- Supposed morphological signature of the Rubielos de Cérida structure taken from the digital map of Spain, 1 : 250,000
- Location: Teruel, Aragon, Spain;

Impact crater structure
- Confidence: Largely rejected
- Diameter: Claimed 40–80 kilometres (25–50 mi)
- Age: Supposedly 30 - 40 Ma

= Rubielos de la Cérida impact structure =

The c. 80 km x 40 km sized Rubielos de la Cérida structure is a claimed impact feature located in Aragon, northeast Spain, north of Teruel purported to have formed during the Upper Eocene or Oligocene (roughly 30 - 40 Mill. years ago). The name is derived from the nearby village of Rubielos de la Cérida.
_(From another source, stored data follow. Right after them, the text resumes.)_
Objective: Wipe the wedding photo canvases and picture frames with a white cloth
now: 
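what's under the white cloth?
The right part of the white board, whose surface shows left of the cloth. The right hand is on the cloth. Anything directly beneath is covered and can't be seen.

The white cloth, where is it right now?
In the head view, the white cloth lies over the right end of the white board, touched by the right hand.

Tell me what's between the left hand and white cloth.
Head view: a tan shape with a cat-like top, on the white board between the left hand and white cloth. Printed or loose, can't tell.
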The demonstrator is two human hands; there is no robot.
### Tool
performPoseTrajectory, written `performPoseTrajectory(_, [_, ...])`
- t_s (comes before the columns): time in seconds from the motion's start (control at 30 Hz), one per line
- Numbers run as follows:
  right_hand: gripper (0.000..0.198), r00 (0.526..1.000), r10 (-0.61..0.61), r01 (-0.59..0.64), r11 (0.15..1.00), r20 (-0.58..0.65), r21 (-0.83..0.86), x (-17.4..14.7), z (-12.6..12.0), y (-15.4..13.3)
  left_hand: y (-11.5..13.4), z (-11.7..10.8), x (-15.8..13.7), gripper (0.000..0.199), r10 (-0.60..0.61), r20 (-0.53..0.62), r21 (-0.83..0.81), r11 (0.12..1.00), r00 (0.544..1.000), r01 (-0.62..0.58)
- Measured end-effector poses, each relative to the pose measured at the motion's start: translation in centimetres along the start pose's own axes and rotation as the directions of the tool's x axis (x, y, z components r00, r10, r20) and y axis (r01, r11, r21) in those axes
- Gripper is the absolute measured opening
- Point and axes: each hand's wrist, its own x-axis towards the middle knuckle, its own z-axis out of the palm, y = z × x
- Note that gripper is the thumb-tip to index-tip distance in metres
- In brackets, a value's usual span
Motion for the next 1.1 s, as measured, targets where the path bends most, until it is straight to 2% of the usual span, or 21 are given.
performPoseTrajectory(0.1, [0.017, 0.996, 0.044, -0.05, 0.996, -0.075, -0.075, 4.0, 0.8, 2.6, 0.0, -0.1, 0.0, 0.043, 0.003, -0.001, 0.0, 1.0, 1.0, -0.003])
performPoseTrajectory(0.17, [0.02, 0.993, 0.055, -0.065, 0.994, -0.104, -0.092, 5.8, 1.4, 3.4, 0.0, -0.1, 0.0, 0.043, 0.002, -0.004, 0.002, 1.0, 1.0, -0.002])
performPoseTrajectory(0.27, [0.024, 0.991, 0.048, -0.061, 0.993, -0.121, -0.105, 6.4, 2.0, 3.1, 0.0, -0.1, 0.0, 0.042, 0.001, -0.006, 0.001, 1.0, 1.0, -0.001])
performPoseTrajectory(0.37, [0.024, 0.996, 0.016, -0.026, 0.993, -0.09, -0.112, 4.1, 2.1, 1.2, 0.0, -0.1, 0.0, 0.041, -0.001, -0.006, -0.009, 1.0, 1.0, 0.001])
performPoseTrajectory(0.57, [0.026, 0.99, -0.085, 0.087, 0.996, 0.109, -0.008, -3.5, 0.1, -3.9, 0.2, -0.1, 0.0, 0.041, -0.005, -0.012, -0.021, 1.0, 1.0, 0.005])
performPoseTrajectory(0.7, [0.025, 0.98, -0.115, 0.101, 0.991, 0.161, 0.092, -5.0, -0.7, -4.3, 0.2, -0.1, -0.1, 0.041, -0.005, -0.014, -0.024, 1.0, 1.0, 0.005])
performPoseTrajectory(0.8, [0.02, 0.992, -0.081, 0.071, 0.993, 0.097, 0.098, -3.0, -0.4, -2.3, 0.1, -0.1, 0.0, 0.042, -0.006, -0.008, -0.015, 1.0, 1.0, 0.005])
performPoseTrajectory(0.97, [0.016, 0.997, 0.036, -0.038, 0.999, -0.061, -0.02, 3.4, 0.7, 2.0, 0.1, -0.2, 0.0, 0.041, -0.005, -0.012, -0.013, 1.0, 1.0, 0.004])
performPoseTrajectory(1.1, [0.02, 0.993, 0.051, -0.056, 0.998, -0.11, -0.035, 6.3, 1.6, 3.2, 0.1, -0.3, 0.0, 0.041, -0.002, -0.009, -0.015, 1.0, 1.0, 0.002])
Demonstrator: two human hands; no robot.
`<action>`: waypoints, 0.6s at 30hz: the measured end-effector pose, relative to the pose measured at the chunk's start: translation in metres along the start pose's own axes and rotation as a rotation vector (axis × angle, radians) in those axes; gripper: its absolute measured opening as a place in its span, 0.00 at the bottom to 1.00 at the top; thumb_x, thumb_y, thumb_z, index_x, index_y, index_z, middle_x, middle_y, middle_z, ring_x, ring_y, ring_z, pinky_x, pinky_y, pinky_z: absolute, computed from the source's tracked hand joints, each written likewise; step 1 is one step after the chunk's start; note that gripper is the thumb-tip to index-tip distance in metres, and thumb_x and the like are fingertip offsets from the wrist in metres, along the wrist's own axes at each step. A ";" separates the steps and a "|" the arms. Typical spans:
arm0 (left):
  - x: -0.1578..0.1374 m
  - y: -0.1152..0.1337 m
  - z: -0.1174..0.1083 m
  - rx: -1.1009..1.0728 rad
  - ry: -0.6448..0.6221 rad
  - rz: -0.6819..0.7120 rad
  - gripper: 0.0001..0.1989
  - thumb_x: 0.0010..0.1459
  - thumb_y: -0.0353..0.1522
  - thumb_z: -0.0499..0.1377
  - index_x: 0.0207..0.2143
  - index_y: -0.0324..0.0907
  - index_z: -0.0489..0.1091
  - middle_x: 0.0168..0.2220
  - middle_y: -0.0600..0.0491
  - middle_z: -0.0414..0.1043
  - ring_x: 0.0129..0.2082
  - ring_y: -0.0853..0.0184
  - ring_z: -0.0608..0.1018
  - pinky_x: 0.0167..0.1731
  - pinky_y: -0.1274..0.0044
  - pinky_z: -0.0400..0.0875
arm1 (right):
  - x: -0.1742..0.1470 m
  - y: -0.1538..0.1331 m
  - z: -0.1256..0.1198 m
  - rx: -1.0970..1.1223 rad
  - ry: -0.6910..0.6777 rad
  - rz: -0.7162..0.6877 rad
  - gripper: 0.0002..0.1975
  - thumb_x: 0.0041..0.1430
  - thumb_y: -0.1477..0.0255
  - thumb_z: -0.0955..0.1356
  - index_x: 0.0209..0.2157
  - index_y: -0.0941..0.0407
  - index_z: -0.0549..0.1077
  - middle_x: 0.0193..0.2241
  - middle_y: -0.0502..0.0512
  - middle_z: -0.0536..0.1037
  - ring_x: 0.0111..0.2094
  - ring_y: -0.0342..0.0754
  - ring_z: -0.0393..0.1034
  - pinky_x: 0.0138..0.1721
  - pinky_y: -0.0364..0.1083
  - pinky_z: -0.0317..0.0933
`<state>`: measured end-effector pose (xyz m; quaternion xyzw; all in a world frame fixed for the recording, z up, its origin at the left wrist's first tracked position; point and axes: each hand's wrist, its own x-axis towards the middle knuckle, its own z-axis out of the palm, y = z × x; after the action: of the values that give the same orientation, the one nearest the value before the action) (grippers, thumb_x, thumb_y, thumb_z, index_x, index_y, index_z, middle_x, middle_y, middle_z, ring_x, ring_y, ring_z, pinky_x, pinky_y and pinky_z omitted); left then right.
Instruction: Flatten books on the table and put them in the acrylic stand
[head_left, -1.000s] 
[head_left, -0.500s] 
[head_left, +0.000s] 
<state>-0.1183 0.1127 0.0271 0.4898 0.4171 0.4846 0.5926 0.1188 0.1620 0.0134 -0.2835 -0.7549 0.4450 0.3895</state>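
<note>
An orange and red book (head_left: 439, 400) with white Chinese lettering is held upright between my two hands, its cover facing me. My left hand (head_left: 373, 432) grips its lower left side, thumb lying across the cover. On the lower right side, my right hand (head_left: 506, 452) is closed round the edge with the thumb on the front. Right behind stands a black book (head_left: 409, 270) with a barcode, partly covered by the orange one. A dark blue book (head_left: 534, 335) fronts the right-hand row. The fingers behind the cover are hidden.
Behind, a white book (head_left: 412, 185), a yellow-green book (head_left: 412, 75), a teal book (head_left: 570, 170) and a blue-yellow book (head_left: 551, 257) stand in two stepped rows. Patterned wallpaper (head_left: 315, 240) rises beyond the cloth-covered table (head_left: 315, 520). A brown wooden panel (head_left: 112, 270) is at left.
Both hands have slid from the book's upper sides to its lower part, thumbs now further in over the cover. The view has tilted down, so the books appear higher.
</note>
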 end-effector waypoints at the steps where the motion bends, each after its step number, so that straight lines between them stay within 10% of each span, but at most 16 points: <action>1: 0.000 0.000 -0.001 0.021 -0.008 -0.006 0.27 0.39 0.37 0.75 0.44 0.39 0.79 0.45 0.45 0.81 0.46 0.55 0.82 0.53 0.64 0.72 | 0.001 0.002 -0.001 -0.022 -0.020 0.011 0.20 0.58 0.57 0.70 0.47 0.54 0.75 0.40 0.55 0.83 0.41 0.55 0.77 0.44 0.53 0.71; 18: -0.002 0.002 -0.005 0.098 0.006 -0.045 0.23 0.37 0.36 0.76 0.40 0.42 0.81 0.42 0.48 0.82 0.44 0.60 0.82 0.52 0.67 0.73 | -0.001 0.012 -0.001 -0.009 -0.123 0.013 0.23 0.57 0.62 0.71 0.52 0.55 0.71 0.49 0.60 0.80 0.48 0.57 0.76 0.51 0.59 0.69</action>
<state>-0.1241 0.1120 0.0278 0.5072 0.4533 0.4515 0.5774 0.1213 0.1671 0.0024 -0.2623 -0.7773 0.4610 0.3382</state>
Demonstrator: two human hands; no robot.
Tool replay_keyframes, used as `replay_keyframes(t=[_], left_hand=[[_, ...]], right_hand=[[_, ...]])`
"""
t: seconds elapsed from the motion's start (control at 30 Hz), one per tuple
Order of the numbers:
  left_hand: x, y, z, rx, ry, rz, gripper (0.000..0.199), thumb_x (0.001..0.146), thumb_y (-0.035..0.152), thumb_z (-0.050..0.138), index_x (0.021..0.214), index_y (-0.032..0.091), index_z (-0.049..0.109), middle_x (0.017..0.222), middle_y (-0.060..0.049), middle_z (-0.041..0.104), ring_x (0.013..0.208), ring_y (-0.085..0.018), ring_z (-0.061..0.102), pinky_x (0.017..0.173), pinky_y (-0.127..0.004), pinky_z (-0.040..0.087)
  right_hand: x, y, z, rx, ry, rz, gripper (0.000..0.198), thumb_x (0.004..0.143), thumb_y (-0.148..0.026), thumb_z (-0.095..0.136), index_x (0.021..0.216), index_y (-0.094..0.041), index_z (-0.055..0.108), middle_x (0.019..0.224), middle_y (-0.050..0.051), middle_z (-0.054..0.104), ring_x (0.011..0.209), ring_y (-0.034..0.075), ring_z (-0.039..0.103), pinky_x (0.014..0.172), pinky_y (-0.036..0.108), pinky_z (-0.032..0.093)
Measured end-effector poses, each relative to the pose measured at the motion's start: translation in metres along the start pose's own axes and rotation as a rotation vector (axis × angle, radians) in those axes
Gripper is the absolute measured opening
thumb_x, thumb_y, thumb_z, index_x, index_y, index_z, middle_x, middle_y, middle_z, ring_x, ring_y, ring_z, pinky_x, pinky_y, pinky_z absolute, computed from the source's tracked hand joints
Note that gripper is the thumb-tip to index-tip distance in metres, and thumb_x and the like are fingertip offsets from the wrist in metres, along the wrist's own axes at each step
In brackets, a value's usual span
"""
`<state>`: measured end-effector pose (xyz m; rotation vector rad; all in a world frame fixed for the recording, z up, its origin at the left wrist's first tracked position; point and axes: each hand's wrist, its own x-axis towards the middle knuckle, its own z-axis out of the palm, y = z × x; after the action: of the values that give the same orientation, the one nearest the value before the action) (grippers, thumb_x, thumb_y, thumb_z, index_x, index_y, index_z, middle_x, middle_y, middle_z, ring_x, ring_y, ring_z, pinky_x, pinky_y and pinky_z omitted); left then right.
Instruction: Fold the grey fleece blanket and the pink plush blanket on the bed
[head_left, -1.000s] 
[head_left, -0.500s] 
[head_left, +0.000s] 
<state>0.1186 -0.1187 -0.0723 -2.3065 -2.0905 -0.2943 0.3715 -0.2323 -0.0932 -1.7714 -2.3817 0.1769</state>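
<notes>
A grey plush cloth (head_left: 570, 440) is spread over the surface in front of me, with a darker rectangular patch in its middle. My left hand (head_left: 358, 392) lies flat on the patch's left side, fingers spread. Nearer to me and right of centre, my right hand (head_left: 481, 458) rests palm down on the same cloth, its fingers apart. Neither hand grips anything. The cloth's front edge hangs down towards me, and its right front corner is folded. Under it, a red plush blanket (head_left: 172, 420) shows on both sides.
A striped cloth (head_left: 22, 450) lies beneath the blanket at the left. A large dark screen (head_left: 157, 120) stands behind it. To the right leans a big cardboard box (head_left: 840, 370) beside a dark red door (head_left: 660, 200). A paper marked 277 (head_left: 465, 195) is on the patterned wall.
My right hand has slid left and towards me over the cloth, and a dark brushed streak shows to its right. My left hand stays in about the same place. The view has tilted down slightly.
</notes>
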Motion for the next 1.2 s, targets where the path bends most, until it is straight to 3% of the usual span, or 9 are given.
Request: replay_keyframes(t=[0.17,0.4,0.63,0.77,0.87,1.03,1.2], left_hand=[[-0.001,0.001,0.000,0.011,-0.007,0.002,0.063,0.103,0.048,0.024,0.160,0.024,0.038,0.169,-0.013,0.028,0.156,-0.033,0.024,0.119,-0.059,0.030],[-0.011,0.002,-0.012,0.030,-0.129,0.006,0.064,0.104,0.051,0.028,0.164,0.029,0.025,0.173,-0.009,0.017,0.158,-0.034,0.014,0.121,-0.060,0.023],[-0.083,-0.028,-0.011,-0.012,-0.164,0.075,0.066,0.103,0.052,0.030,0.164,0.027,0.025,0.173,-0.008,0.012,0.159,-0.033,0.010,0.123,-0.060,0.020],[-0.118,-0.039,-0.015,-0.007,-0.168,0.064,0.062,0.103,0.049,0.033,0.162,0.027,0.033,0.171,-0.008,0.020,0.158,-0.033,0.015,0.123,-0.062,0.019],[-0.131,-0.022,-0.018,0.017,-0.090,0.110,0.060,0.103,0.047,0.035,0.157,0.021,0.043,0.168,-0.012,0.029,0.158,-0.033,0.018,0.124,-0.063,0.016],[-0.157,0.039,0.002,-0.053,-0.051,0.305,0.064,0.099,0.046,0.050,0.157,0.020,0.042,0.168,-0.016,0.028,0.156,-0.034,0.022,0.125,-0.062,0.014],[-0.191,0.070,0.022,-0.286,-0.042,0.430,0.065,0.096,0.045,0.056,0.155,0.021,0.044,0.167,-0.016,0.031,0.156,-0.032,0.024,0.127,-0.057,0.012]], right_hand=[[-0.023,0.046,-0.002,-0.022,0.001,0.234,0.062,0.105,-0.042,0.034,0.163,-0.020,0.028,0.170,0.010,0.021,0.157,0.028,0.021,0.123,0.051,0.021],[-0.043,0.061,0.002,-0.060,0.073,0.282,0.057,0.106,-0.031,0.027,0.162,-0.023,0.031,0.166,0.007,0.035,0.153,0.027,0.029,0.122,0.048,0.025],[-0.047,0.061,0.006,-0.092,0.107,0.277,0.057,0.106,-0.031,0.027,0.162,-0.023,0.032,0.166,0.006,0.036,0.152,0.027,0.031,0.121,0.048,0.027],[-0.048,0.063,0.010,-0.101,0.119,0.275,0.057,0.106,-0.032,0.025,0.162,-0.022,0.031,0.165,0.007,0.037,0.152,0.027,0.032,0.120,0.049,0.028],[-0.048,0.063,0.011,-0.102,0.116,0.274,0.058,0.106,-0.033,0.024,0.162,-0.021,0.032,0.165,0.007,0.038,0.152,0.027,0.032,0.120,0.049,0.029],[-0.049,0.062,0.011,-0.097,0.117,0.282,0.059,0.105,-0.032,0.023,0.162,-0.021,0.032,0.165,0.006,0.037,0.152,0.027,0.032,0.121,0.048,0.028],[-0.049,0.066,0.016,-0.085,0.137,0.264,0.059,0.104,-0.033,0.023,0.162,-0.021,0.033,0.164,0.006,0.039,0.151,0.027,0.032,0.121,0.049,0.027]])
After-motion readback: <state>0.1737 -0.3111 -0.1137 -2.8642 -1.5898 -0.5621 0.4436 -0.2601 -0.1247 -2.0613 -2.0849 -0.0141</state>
The claim that the structure represents an impact feature is rejected by the majority of scientists, and the mainstream consensus is that the supposed structure is explained by non-impact related tectonic structures, namely the Jiloca-Calatayud graben and the Alfambra-Teruel graben.

==Reception==
The origin of the Rubielos de la Cérida structure has been debated, and the mainstream opinion of Spanish geologists is that the structure is not an impact feature. The supposed shock effects are actually tectonic features, the purported impact ejecta are Cenozoic alluvial fans or conglomerates and supposed impact breccias and dike breccias are interpreted as karst features and soil formations. The opposition against the impact origin for Rubielos de la Cérida (and Azuara) has been supported by an analysis and paper (Langenhorst & Deutsch 1996) rejecting the occurrence of shock metamorphism in Azuara rocks. It is not listed in the Earth Impact Database.